### Activity
Give back every record below word for word, with the pictures omitted.

### Data

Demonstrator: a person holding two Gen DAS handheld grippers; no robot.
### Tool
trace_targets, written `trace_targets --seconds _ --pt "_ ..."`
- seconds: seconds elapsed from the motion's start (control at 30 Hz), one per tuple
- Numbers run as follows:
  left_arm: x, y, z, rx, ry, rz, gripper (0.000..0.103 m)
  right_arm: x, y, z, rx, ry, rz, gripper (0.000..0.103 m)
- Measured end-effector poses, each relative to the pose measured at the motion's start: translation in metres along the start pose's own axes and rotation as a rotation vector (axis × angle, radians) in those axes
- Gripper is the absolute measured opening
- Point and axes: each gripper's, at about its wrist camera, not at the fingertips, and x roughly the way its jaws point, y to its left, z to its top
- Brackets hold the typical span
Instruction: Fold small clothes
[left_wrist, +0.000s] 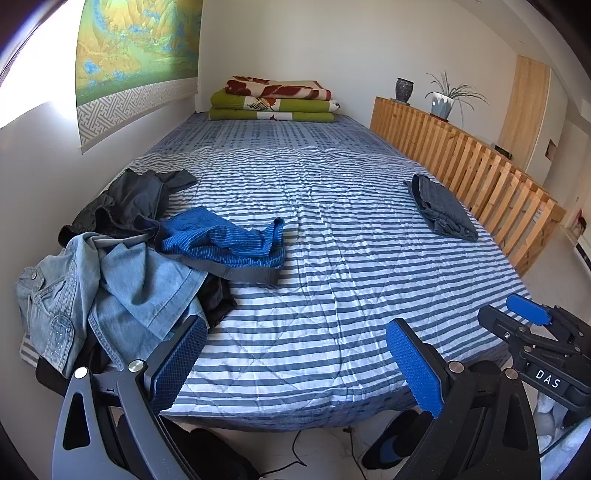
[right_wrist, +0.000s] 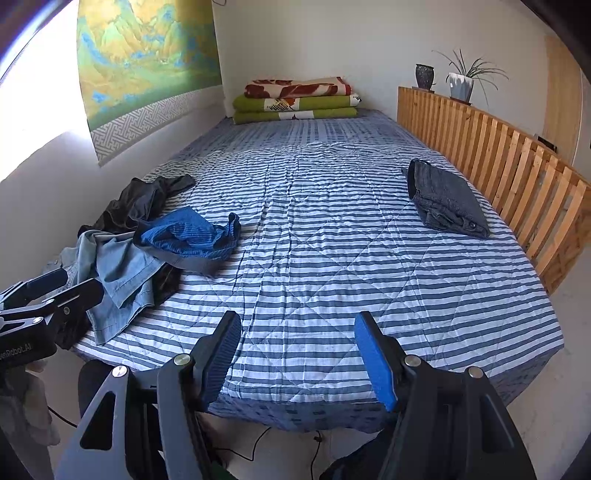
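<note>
A heap of unfolded clothes lies at the bed's left edge: a light denim garment, a blue striped garment with a grey waistband on top, and a black garment behind. One dark grey folded piece rests near the right edge. My left gripper hangs open over the bed's front edge, just right of the denim. My right gripper is open too, empty, above the front edge; it also shows at the right.
The striped quilt covers the bed. Folded blankets are stacked at the far end. A wooden slat rail runs along the right side, with a vase and potted plant on it. Cables and dark shoes lie on the floor below.
</note>
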Motion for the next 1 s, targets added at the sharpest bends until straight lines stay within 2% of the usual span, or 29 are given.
trace_targets --seconds 0.13,0.57,1.0 --pt "-0.005 -0.001 -0.002 0.003 -0.007 0.0 0.099 -0.005 0.0 -0.003 0.015 -0.023 0.004 0.06" --pt "-0.005 -0.001 0.001 0.008 -0.02 -0.006 0.099 -0.008 0.005 -0.003 -0.028 -0.012 -0.006 0.06" --pt "0.028 0.027 0.014 -0.002 0.014 0.026 0.099 0.03 0.024 0.007 -0.022 0.042 0.01 0.061"
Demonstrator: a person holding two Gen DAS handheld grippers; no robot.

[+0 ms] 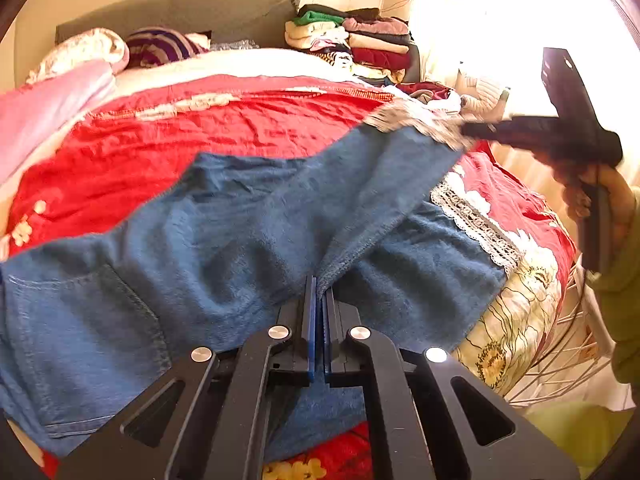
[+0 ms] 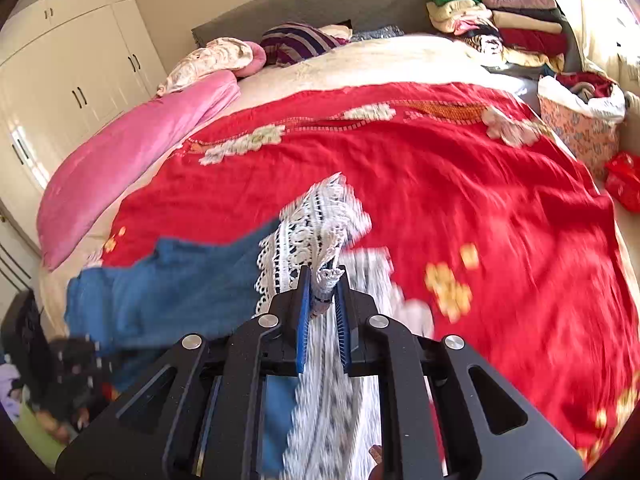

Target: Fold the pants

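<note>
Flanking the pants (image 1: 224, 236), pink quilt (image 2: 132, 160) and clothes stack (image 2: 500, 20).

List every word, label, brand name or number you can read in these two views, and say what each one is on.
None: no readable text shows in either view.
Blue pants: stitching and a pocket only, no tag or brand patch visible.
Red bedspread: flower motifs, no lettering.
Patterned box by the bed: a repeated print, too blurred to tell whether it includes letters.
Stack of folded clothes: no labels visible.
Left gripper and right gripper: no markings visible.
</note>
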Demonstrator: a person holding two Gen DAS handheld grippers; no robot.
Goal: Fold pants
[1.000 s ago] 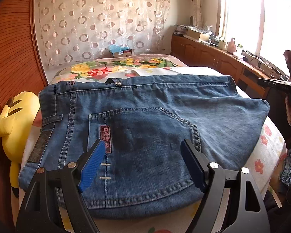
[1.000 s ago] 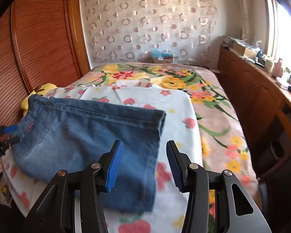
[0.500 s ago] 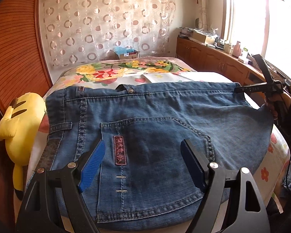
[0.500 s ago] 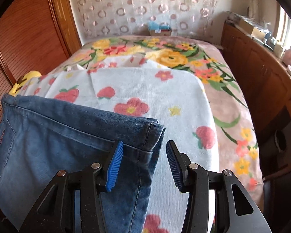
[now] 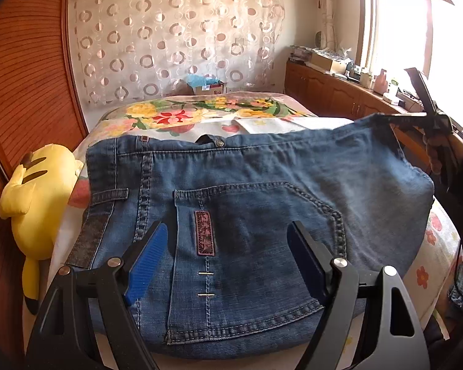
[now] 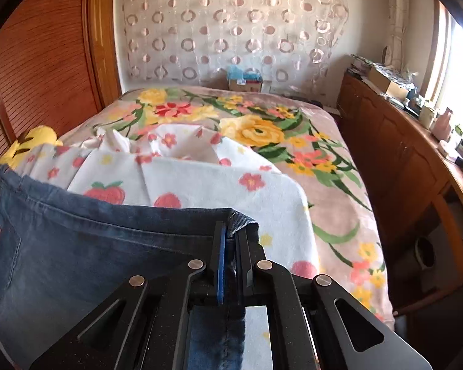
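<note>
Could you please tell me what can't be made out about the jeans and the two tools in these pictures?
- Jeans: the near hem is cut off behind the left tool in the left wrist view.
- Right tool: how many denim layers it pinches is hidden by its own pads in the right wrist view.
- Underside of the jeans: hidden against the blanket.

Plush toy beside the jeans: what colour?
Yellow with dark stripes; the plush toy shows best in the left wrist view.

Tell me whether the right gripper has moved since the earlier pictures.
Yes. The right gripper has come forward over the jeans toward the strawberry blanket, its jaws just closing onto the hem.
</note>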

### Answer for this exercise
Demonstrator: a person holding two Gen DAS handheld grippers; no robot.
### Tool
trace_targets, written `trace_targets --seconds _ --pt "_ ..."`
- seconds: seconds elapsed from the motion's start (control at 30 Hz), one per tuple
- Numbers run as follows:
  left_arm: x, y, z, rx, ry, rz, gripper (0.000..0.103 m)
  right_arm: x, y, z, rx, ry, rz, gripper (0.000..0.103 m)
- Measured end-effector poses, each relative to the pose measured at the motion's start: translation in metres along the start pose's own axes and rotation as a rotation vector (axis × angle, radians) in those axes
- Gripper is the absolute measured opening
- Point and axes: each gripper's, at about its wrist camera, not at the fingertips, and x roughly the way its jaws point, y to its left, z to its top
- Brackets hold the typical span
Instruction: Fold small clothes
[left_wrist, +0.000s] 
[right_wrist, +0.000s] 
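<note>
A heap of unfolded clothes lies at the bed's left edge: a light denim garment, a blue striped garment with a grey waistband on top, and a black garment behind. One dark grey folded piece rests near the right edge. My left gripper hangs open over the bed's front edge, just right of the denim. My right gripper is open too, empty, above the front edge; it also shows at the right.
The striped quilt covers the bed. Folded blankets are stacked at the far end. A wooden slat rail runs along the right side, with a vase and potted plant on it. Cables and dark shoes lie on the floor below.
</note>
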Motion for the next 1 s, targets added at the sharpest bends until straight lines stay within 2% of the usual span, or 29 are given.
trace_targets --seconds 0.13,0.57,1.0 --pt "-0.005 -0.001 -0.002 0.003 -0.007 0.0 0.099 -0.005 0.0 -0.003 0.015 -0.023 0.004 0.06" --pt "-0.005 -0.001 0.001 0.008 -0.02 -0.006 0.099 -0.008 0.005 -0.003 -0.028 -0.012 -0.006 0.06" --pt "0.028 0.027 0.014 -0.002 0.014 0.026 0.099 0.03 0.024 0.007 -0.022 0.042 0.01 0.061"
Demonstrator: a person holding two Gen DAS handheld grippers; no robot.

[+0 ms] 
[+0 ms] 

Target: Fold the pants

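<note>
Flanking the pants (image 1: 224, 236), pink quilt (image 2: 132, 160) and clothes stack (image 2: 500, 20).

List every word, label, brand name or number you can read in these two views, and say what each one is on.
None: no readable text shows in either view.
Blue pants: stitching and a pocket only, no tag or brand patch visible.
Red bedspread: flower motifs, no lettering.
Patterned box by the bed: a repeated print, too blurred to tell whether it includes letters.
Stack of folded clothes: no labels visible.
Left gripper and right gripper: no markings visible.
</note>
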Demonstrator: a person holding two Gen DAS handheld grippers; no robot.
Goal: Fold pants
[1.000 s ago] 
[1.000 s ago] 
[0.500 s ago] 
[0.500 s ago] 
[now] 
[now] 
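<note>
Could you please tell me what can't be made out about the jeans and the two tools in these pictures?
- Jeans: the near hem is cut off behind the left tool in the left wrist view.
- Right tool: how many denim layers it pinches is hidden by its own pads in the right wrist view.
- Underside of the jeans: hidden against the blanket.

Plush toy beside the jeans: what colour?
Yellow with dark stripes; the plush toy shows best in the left wrist view.

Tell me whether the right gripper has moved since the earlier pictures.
Yes. The right gripper has come forward over the jeans toward the strawberry blanket, its jaws just closing onto the hem.
</note>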

Nothing remains to add to the output.